Every line of the listing should be transcribed exactly, with nothing left out.

PROVIDED MATERIAL =

################

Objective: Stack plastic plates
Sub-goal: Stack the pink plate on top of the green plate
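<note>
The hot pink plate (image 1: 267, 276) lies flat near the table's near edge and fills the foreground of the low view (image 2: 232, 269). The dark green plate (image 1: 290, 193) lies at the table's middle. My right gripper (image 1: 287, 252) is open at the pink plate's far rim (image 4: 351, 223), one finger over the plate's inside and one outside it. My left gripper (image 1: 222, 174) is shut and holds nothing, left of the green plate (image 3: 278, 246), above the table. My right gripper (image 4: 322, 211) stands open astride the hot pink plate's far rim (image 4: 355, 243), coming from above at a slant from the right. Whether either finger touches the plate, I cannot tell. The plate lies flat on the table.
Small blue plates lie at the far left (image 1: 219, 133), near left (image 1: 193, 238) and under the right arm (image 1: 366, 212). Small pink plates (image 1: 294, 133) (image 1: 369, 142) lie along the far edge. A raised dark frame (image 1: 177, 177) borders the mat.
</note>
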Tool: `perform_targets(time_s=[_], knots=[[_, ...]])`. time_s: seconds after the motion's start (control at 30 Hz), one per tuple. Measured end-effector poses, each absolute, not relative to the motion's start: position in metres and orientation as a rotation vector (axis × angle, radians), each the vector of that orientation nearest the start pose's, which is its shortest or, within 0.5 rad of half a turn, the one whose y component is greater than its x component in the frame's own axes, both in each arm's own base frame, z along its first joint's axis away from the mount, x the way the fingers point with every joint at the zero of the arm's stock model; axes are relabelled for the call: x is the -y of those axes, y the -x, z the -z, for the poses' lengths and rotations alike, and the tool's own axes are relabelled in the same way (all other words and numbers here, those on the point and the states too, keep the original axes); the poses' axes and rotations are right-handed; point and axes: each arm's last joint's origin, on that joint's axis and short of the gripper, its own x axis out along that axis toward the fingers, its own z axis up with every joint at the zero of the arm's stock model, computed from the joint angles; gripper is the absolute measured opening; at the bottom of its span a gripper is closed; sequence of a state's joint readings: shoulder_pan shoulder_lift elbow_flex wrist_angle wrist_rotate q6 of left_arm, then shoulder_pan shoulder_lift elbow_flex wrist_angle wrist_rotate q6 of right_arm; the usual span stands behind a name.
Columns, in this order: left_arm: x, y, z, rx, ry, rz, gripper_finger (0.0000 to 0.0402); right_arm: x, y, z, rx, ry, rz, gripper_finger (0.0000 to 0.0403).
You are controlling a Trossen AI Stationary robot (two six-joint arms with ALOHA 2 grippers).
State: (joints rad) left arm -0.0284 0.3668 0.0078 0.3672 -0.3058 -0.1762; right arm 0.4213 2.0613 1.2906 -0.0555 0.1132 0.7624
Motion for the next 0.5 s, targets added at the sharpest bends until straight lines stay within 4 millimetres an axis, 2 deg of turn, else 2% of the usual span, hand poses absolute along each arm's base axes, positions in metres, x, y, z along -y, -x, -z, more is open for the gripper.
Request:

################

ANSWER TO THE PROBLEM =
Objective: Stack plastic plates
Sub-goal: Stack the pink plate on top of the green plate
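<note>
The hot pink plate (image 1: 267, 276) lies flat near the table's near edge and fills the foreground of the low view (image 2: 232, 269). The dark green plate (image 1: 290, 193) lies at the table's middle. My right gripper (image 1: 287, 252) is open at the pink plate's far rim (image 4: 351, 223), one finger over the plate's inside and one outside it. My left gripper (image 1: 222, 174) is shut and holds nothing, left of the green plate (image 3: 278, 246), above the table. My right gripper (image 4: 322, 211) stands open astride the hot pink plate's far rim (image 4: 355, 243), coming from above at a slant from the right. Whether either finger touches the plate, I cannot tell. The plate lies flat on the table.
Small blue plates lie at the far left (image 1: 219, 133), near left (image 1: 193, 238) and under the right arm (image 1: 366, 212). Small pink plates (image 1: 294, 133) (image 1: 369, 142) lie along the far edge. A raised dark frame (image 1: 177, 177) borders the mat.
</note>
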Tool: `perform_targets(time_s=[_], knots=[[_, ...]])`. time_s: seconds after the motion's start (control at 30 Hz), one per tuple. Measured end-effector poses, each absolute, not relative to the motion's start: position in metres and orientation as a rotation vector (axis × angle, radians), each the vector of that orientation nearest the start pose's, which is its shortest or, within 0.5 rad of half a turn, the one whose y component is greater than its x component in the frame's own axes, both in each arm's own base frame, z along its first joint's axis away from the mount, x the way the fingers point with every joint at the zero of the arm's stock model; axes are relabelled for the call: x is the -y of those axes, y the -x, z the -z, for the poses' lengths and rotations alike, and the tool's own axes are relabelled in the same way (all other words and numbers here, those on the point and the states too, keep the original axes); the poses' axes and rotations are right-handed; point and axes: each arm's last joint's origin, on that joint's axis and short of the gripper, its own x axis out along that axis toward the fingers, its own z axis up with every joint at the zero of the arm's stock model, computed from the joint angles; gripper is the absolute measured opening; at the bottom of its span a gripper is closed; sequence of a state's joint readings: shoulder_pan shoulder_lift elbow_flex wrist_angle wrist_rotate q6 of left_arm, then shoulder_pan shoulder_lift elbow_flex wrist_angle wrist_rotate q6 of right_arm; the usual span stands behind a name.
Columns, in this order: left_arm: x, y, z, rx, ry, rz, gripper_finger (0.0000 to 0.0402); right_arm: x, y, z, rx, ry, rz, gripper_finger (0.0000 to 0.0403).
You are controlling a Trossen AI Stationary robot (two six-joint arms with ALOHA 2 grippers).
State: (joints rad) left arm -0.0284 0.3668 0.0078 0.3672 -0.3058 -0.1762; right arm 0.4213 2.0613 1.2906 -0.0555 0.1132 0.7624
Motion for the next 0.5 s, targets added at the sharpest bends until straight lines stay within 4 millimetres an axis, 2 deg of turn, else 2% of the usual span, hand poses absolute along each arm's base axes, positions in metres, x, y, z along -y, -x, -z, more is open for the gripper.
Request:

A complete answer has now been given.